■ **EXERCISE DESCRIPTION**
Produce a character-for-character copy of the data below.

■ **STORED DATA**
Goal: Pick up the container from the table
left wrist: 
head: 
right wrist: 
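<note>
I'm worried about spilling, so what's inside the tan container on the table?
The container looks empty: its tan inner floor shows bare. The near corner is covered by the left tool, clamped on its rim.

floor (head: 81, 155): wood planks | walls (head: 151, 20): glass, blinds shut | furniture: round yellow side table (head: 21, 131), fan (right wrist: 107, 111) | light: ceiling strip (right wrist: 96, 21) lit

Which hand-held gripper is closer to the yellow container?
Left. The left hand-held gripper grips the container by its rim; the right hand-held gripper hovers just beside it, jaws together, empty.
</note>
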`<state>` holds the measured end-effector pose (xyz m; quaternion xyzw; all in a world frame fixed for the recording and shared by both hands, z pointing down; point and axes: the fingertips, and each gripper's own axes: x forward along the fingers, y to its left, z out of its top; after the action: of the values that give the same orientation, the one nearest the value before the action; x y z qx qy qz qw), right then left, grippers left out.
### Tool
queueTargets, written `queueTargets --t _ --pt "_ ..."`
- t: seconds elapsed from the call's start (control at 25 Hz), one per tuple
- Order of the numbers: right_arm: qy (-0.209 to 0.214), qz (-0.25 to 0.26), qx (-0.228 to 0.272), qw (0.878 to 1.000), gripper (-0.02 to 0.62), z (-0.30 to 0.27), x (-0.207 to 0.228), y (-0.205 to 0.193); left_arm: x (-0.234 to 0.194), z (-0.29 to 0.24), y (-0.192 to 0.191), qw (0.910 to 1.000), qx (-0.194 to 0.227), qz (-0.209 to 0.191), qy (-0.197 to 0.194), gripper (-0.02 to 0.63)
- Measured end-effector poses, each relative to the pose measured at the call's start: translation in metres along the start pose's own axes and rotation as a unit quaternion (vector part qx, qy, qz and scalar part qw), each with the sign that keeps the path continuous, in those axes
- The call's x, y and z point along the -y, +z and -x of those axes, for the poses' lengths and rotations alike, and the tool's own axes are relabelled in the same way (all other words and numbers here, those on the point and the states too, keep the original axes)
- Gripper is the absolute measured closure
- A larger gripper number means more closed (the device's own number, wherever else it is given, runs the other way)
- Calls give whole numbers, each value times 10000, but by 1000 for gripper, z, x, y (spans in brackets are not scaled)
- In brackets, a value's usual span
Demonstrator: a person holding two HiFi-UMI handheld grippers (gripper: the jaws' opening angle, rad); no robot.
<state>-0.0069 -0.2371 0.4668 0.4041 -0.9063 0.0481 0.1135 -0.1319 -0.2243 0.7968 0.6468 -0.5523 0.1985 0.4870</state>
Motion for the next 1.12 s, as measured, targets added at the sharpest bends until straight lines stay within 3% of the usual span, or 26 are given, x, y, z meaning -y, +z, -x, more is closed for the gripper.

■ **RESPONSE AREA**
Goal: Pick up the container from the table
left wrist: 
head: 
right wrist: 
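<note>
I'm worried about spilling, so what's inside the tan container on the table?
The container looks empty: its tan inner floor shows bare. The near corner is covered by the left tool, clamped on its rim.

floor (head: 81, 155): wood planks | walls (head: 151, 20): glass, blinds shut | furniture: round yellow side table (head: 21, 131), fan (right wrist: 107, 111) | light: ceiling strip (right wrist: 96, 21) lit

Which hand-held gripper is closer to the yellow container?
Left. The left hand-held gripper grips the container by its rim; the right hand-held gripper hovers just beside it, jaws together, empty.
</note>
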`<state>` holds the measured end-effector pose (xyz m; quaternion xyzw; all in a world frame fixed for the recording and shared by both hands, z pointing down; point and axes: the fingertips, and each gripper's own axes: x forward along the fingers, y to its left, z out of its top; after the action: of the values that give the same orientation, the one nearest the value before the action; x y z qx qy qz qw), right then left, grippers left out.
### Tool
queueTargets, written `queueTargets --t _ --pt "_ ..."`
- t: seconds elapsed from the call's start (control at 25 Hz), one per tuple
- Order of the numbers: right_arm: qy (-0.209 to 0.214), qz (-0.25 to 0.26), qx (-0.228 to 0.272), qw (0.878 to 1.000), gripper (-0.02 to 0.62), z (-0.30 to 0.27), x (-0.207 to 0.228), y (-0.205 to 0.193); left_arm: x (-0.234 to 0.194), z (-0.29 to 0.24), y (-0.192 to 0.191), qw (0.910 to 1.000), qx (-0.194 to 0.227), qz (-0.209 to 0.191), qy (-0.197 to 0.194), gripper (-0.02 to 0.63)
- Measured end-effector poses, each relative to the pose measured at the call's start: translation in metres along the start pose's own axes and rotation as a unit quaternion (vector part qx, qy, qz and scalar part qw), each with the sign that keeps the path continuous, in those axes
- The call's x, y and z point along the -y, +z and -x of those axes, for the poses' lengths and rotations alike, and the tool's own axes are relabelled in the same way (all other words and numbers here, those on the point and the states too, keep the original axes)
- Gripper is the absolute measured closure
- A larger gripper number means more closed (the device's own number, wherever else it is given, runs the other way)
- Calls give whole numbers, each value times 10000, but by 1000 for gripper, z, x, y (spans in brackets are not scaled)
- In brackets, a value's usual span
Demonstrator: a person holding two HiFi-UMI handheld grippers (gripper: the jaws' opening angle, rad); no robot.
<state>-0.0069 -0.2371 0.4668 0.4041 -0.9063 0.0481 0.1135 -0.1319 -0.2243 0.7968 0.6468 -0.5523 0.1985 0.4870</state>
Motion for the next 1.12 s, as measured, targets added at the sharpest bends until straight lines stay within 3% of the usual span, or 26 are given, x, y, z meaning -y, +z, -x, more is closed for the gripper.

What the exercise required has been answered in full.